Revenue for the year to late March rose 4% to €5.27 billion (£4.42 billion), but grounded planes given Pratt & Whitney engine problems and inspections caused a 67% fall in operating profit to €167.5 million. Analysts had been expecting outcomes of €5.29 billion and €246 million respectively.
Shares in the FTSE 250 company plunged by more than a quarter on the news, having come into these latest results up by around 16% so far in 2025. That was ahead of a 2% gain for the FTSE 250 index year-to-date. Rival low-cost carrier easyJet (LSE:EZJ) is up around 5% in 2025.

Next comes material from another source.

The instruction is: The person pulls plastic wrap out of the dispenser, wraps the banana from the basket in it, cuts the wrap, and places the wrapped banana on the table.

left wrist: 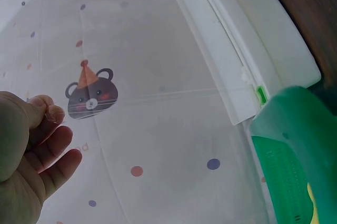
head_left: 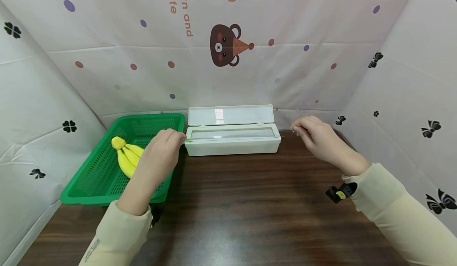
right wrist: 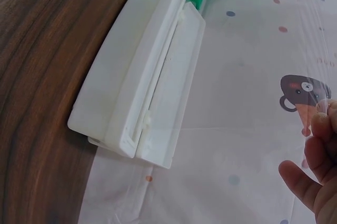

Wizz flies to over 190 airports in more than 50 countries. Having flown a record 63.4 million passengers in the full year 2025 just gone and given current bookings, Wizz currently expects revenue for the year ahead (FY26) to exceed those of 2025.
While continuing to receive compensation from engine maker Pratt & Whitney, 37 Wizz Airplanes remained grounded as of 9 May due to ongoing inspections and fixes, with 34 aircraft still expected to be out of service come the end of the current first half in late September.
The airline’s costs excluding those of fuel during this latest financial year rose 19% to €3.3 billion, far exceeding a 4% increase in revenues, and largely hit by planes grounded under Pratt & Whitney inspections. Fuel related costs fell 3% to €1.8 billion.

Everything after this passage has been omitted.